▸ **TASK**: The pictures stay out; all of the data is to be printed exactly.
━━━━
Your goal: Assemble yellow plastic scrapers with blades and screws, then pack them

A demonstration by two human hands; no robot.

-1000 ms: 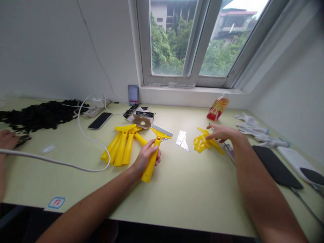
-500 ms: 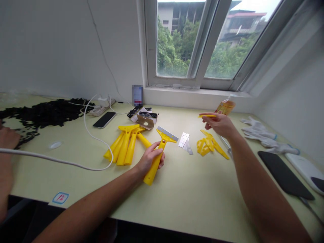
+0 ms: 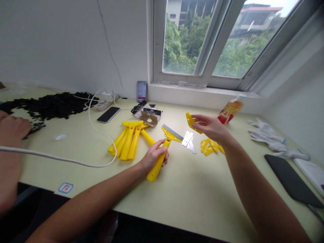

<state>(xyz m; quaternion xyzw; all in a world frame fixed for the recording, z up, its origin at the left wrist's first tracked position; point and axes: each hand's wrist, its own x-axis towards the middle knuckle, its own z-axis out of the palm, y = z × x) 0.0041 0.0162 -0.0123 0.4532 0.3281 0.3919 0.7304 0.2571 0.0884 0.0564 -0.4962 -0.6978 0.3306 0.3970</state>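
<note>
While the left hand (image 3: 154,157) is gripping the scraper (image 3: 158,163) mid-frame by its handle (image 3: 154,172), the right hand (image 3: 211,128) is pinching a probably light, stiff yellow plate (image 3: 189,121) by its edge.

A plain grey-white wall (image 3: 50,44) spans the back left, dimmer toward its upper corner, with a thin pale cable (image 3: 107,40) running down it. To its right sits a window with a wide light-grey frame (image 3: 158,50) above a white ledge (image 3: 189,89). Through the glass show leafy green trees (image 3: 186,50), a building with a reddish roof edge (image 3: 255,20) and bright white sky (image 3: 279,4). Another pale wall (image 3: 298,91) closes the right side. A smooth, pale yellow-green bench (image 3: 187,192) reaches the back wall; the space beneath is dark.
</note>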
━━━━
▸ **TASK RESPONSE**:
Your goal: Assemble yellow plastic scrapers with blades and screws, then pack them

A demonstration by two human hands; no robot.

-1000 ms: 
-500 ms: 
+0 ms: 

<state>(xyz m; quaternion xyzw; all in a world frame fixed for the recording, z up, its origin at the left wrist's first tracked position; point and axes: each hand's wrist, its own x-axis towards the middle knuckle, its own z-axis out of the palm, y = z × x) 0.0041 0.0162 -0.0123 0.4532 0.3281 0.3919 0.7304 0.2571 0.0884 0.0564 -0.4962 -0.6978 0.3306 0.3970</state>
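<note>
While the left hand (image 3: 154,157) is gripping the scraper (image 3: 158,163) mid-frame by its handle (image 3: 154,172), the right hand (image 3: 211,128) is pinching a probably light, stiff yellow plate (image 3: 189,121) by its edge.

A plain grey-white wall (image 3: 50,44) spans the back left, dimmer toward its upper corner, with a thin pale cable (image 3: 107,40) running down it. To its right sits a window with a wide light-grey frame (image 3: 158,50) above a white ledge (image 3: 189,89). Through the glass show leafy green trees (image 3: 186,50), a building with a reddish roof edge (image 3: 255,20) and bright white sky (image 3: 279,4). Another pale wall (image 3: 298,91) closes the right side. A smooth, pale yellow-green bench (image 3: 187,192) reaches the back wall; the space beneath is dark.
</note>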

This concludes the answer.